▶ [Work instruction] Without changing anything, set down every line shown below.
Source material: Begin
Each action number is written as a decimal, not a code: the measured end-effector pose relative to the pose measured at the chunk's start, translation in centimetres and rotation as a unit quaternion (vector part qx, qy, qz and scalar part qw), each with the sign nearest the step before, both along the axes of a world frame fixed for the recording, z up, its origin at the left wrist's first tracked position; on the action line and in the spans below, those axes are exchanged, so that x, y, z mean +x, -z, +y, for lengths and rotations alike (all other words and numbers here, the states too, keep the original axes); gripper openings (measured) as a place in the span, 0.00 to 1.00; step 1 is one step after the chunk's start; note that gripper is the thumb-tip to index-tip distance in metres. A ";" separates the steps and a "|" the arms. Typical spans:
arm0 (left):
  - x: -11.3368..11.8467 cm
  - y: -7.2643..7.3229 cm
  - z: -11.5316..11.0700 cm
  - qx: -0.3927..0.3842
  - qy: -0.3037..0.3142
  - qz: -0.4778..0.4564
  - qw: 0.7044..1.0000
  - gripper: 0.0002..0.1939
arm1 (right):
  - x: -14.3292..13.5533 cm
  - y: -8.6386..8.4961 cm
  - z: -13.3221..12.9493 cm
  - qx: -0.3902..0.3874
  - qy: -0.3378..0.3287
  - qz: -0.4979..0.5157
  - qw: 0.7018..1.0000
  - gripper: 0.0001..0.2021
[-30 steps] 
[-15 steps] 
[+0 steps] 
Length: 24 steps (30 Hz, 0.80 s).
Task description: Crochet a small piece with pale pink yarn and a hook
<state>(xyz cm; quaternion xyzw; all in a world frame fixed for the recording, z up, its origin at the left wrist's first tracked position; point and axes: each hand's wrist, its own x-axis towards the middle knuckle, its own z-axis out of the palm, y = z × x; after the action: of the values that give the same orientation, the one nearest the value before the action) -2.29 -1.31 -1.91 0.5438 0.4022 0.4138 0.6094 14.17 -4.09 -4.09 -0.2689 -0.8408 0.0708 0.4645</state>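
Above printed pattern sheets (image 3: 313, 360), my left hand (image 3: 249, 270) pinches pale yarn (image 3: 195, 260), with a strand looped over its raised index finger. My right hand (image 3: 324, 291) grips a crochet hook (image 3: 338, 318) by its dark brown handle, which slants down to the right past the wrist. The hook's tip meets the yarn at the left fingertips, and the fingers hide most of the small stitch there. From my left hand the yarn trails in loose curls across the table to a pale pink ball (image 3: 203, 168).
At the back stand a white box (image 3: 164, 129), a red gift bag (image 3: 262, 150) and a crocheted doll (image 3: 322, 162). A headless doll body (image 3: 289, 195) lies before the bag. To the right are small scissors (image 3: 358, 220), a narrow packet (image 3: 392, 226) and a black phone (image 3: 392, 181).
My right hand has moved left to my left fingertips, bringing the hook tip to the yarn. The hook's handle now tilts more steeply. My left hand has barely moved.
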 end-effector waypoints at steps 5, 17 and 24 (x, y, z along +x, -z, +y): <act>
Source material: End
▶ [Output for this task]
Each action number is written as a decimal, not a code: the measured end-effector pose relative to the pose measured at the chunk's start, translation in centimetres and rotation as a unit quaternion (vector part qx, qy, qz and scalar part qw), each with the sign nearest the step before, both along the axes of a world frame fixed for the recording, z up, its origin at the left wrist's first tracked position; on the action line and in the spans below, those axes are exchanged, so that x, y, z mean +x, -z, +y, for lengths and rotations alike (all other words and numbers here, the states too, keep the original axes); gripper openings (measured) as a place in the span, 0.00 to 1.00; step 1 is one step after the chunk's start; note that gripper is the thumb-tip to index-tip distance in metres. A ";" separates the steps and a "|" the arms. Typical spans:
arm0 (left):
  - x: -11.3368..11.8467 cm
  - y: -7.2643..7.3229 cm
  - z: -11.5316..11.0700 cm
  - qx: -0.3927..0.3842
  - qy: -0.3037..0.3142
  - qz: -0.4778..0.4564
  - qw: 0.7044..1.0000
  - gripper: 0.0002..0.1939
arm1 (right):
  - x: -14.3292..13.5533 cm
  - y: -8.6386..8.4961 cm
  - z: -13.3221..12.9493 cm
  - qx: -0.3902..0.3874
  - qy: -0.3378..0.3287
  - qz: -0.4979..0.5157
  - qw: 0.7018..1.0000
  - gripper: 0.0001..0.2021
[-30 steps] 
[-15 steps] 
[+0 steps] 
Length: 24 steps (30 Hz, 0.80 s).
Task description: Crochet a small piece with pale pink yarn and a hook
<state>(xyz cm; quaternion xyzw; all in a world frame fixed for the recording, z up, its origin at the left wrist's first tracked position; point and axes: each hand's wrist, its own x-axis towards the middle knuckle, its own z-axis out of the palm, y = z × x; after the action: of the values that give the same orientation, the one nearest the value before the action) -2.29 -1.31 -1.91 0.5438 0.4022 0.4138 0.6094 14.17 -4.09 -4.09 -0.2689 -0.8408 0.0708 0.4645</state>
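Above printed pattern sheets (image 3: 313, 360), my left hand (image 3: 249, 270) pinches pale yarn (image 3: 195, 260), with a strand looped over its raised index finger. My right hand (image 3: 324, 291) grips a crochet hook (image 3: 338, 318) by its dark brown handle, which slants down to the right past the wrist. The hook's tip meets the yarn at the left fingertips, and the fingers hide most of the small stitch there. From my left hand the yarn trails in loose curls across the table to a pale pink ball (image 3: 203, 168).
At the back stand a white box (image 3: 164, 129), a red gift bag (image 3: 262, 150) and a crocheted doll (image 3: 322, 162). A headless doll body (image 3: 289, 195) lies before the bag. To the right are small scissors (image 3: 358, 220), a narrow packet (image 3: 392, 226) and a black phone (image 3: 392, 181).
My right hand has moved left to my left fingertips, bringing the hook tip to the yarn. The hook's handle now tilts more steeply. My left hand has barely moved.
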 end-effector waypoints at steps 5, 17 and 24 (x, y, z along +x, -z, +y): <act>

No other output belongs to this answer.